If it should be conceded that the part of section 45 requiring honorably discharged soldiers and sailors and marines to be placed on the eligible list upon attaining a percentage of 65, where the qualifiying percentage is 70, is violative of the Constitution, still this does not require that the whole of said section should be declared unconstitutional.
 It is a general rule, supported by an unbroken line of decisions, that a provision in or a part of an act may be unconstitutional and beyond the power of the legislature to enact and still the whole act may not be void. The accepted doctrine in such cases is that the constitutional portions of the statute may stand alone and remain in force if they can be separated from the portions which are void. (5 Cal. Jur. 643, and cases there cited.)  It unquestionably was the intention of the framers of the charter to give the honorably discharged soldiers and sailors and marines a preference in the employment of those who came within the classified service; it is equally plain that the clause in said section 45 pertaining to the percentage of 65 can be stricken out or eliminated therefrom without destroying the efficacy and purpose of the remainder of said section. As was said in the case of Hale v. McGettigan, 114 Cal. 112 [45 P. 1049, 1052]: "If the different parts of the statute are severable and independent of each other, and the provisions are within the constitutional power of the legislature and one capable of being carried into effect after the void part has been eliminated, and it is clear from the statute itself that it was the intent of the legislature to enact these provisions, irrespective of the others, the unconstitutional provisions will be disregarded and the statute read as if these provisions were not there." ( Ex parte Gerino, 143 Cal. 412 [66 L.R.A. 249, 77 P. 166]; In re Mitchell, 19 Cal.App. 567 [ 126 P. 856]; In re Nicholls, 74 Cal.App. 504 [ 241 P. 399]:)

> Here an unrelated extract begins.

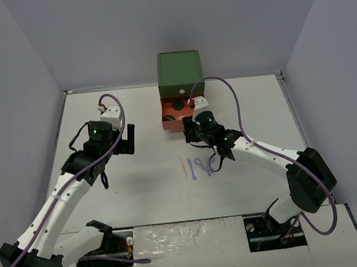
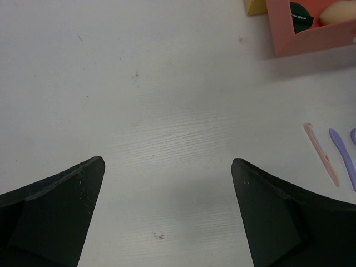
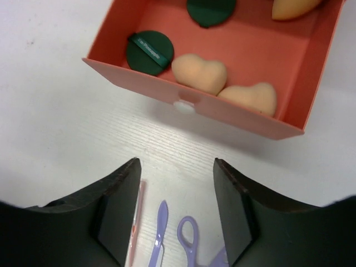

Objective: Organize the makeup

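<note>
The orange drawer (image 3: 139,75) stands pulled out of the green box (image 1: 179,71). In it lie two dark green discs (image 3: 149,52) (image 3: 210,10) and three tan sponges (image 3: 199,73) (image 3: 250,97) (image 3: 292,6). On the table in front lie lilac tools (image 3: 161,228) (image 1: 200,167) and a pale orange stick (image 3: 135,222) (image 1: 182,165). My right gripper (image 3: 176,162) (image 1: 194,131) hovers open just before the drawer front, above the lilac tools and holding nothing. My left gripper (image 2: 167,161) (image 1: 127,140) is wide open over bare table, left of the drawer (image 2: 311,39).
White walls close in the table on the left, back and right. The green box stands against the back wall. A yellow edge (image 2: 256,5) shows beside the drawer. The pale stick (image 2: 321,153) and a lilac tool (image 2: 342,156) lie right of my left gripper.
</note>
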Available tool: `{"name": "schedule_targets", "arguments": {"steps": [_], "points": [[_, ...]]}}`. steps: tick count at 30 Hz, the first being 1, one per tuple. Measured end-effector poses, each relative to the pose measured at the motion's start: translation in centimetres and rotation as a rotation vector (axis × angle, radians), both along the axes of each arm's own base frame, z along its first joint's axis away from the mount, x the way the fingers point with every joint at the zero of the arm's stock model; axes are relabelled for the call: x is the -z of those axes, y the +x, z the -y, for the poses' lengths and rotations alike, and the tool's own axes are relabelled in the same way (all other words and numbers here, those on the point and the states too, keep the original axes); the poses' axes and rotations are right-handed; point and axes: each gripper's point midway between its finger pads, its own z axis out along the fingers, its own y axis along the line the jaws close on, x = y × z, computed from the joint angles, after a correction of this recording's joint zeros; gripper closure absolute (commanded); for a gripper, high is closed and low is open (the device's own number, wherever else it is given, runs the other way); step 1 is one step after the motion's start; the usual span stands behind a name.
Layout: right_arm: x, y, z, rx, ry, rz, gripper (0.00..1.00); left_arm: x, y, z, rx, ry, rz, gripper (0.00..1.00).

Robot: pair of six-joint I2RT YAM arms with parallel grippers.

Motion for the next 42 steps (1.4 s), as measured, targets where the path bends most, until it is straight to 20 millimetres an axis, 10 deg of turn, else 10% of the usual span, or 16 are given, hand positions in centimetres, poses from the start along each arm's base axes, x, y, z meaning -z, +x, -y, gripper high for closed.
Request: {"name": "schedule_targets", "arguments": {"steps": [14,32,42], "points": [[4.5,3.0,-1.5,0.071,-0.019,-0.014,0.58,-0.2,0.1,-0.5,-0.024,0.013,0.011,0.03],[0.6,10.8,-1.0,0.158,-0.014,0.131,0.43,-0.6,0.0,-1.0,-0.044,0.018,0.027,0.03],[1.7,14.2,0.1,0.172,-0.062,0.153,0.25,-0.6,0.0,-1.0,-0.044,0.018,0.027,0.03]]}}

The words "65 where the average percentage required is" may be stricken from said section without affecting the validity of the remainder thereof; that, as so stricken, the said section 45 will require all applicants to attain an average percentage of 70, which is the qualifying percentage for all.
It appearing that all of the honorably discharged soldiers and sailors and marines who have been placed upon the eligible list ahead of appellant have passed the required examinations and tests with an average percentage of more than 70, we are of the opinion that the judgment denying the writ of mandate should be and the same is hereby affirmed.
Thompson (R.L.), J., and Finch, P.J., concurred.